Return all the lines below, exactly as they read.

▶ _Source material_:
BEGIN

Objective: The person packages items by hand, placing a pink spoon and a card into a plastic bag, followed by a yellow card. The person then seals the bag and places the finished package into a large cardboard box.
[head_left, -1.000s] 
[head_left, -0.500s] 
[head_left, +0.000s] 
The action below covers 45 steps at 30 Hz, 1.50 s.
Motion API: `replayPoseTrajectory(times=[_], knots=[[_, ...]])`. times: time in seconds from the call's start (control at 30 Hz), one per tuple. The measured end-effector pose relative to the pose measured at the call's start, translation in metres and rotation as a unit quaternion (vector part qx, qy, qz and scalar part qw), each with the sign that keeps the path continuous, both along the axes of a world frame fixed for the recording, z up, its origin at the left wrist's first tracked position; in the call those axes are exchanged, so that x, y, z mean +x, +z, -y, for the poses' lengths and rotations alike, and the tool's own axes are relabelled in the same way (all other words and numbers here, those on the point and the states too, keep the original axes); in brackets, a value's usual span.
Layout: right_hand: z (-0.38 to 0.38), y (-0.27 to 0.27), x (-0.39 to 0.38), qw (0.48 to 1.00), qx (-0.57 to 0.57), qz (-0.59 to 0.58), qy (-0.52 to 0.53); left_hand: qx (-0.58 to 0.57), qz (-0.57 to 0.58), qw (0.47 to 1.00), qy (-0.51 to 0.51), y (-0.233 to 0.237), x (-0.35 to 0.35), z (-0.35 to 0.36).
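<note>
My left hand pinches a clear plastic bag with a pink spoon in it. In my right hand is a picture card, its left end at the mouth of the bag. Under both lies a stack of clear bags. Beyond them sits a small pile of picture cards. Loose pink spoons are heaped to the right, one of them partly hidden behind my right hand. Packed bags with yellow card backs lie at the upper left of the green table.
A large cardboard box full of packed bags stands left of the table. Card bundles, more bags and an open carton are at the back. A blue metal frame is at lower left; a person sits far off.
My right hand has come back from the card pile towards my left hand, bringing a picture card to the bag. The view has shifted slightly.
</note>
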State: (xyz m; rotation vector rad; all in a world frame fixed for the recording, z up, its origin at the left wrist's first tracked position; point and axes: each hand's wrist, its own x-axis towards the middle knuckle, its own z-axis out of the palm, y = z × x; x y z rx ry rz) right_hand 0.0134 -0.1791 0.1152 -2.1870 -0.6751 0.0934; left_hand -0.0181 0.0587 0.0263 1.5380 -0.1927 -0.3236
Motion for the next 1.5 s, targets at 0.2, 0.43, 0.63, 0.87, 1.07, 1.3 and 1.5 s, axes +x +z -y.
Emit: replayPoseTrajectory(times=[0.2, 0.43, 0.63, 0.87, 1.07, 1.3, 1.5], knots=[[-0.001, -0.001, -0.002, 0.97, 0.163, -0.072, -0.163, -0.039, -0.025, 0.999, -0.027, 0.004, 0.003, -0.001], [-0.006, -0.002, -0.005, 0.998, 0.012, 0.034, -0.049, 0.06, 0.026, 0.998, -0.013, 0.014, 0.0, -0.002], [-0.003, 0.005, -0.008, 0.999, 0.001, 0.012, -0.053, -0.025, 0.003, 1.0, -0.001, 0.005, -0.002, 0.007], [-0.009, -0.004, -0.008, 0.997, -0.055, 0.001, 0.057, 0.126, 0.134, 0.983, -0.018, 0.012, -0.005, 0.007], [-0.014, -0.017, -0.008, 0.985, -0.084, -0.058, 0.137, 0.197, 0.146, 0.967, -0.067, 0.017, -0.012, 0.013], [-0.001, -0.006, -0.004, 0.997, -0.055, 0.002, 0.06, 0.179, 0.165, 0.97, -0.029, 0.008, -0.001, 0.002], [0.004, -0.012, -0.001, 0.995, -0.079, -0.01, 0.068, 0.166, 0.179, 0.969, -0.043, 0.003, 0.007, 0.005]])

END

▶ _Solved problem_:
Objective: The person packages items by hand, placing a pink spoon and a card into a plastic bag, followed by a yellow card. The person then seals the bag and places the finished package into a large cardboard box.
[head_left, -1.000s] 
[head_left, -0.500s] 
[head_left, +0.000s] 
The action below covers 45 steps at 30 Hz, 1.50 s.
Motion API: `replayPoseTrajectory(times=[_], knots=[[_, ...]])`. times: time in seconds from the call's start (control at 30 Hz), one per tuple. The measured end-effector pose relative to the pose measured at the call's start, translation in metres and rotation as a unit quaternion (vector part qx, qy, qz and scalar part qw), each with the sign that keeps the path continuous, both along the axes of a world frame fixed for the recording, z up, its origin at the left wrist's first tracked position; in the call those axes are exchanged, so that x, y, z mean +x, +z, -y, for the poses' lengths and rotations alike, and the tool's own axes are relabelled in the same way (all other words and numbers here, those on the point and the states too, keep the original axes); in brackets, a value's usual span.
Layout: right_hand: z (-0.38 to 0.38), y (-0.27 to 0.27), x (-0.39 to 0.38), qw (0.48 to 1.00), qx (-0.57 to 0.57), qz (-0.59 to 0.58), qy (-0.52 to 0.53); left_hand: qx (-0.58 to 0.57), qz (-0.57 to 0.58), qw (0.47 to 1.00), qy (-0.51 to 0.51), y (-0.233 to 0.237), x (-0.35 to 0.35), z (-0.35 to 0.36).
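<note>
My left hand pinches a clear plastic bag with a pink spoon in it. In my right hand is a picture card, its left end at the mouth of the bag. Under both lies a stack of clear bags. Beyond them sits a small pile of picture cards. Loose pink spoons are heaped to the right, one of them partly hidden behind my right hand. Packed bags with yellow card backs lie at the upper left of the green table.
A large cardboard box full of packed bags stands left of the table. Card bundles, more bags and an open carton are at the back. A blue metal frame is at lower left; a person sits far off.
My right hand has come back from the card pile towards my left hand, bringing a picture card to the bag. The view has shifted slightly.
</note>
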State: (xyz m; rotation vector rad; all in a world frame fixed for the recording, z up, its origin at the left wrist's first tracked position; point and axes: each hand's wrist, its own x-axis towards the middle knuckle, its own z-axis out of the palm, y = z × x; x y z rx ry rz) right_hand 0.0134 -0.1791 0.1152 -2.1870 -0.6751 0.0934; left_hand -0.0181 0.0587 0.0263 1.5380 -0.1927 -0.3236
Motion for the next 1.5 s, targets at 0.2, 0.43, 0.63, 0.87, 1.07, 1.3 and 1.5 s, axes +x +z -y.
Emit: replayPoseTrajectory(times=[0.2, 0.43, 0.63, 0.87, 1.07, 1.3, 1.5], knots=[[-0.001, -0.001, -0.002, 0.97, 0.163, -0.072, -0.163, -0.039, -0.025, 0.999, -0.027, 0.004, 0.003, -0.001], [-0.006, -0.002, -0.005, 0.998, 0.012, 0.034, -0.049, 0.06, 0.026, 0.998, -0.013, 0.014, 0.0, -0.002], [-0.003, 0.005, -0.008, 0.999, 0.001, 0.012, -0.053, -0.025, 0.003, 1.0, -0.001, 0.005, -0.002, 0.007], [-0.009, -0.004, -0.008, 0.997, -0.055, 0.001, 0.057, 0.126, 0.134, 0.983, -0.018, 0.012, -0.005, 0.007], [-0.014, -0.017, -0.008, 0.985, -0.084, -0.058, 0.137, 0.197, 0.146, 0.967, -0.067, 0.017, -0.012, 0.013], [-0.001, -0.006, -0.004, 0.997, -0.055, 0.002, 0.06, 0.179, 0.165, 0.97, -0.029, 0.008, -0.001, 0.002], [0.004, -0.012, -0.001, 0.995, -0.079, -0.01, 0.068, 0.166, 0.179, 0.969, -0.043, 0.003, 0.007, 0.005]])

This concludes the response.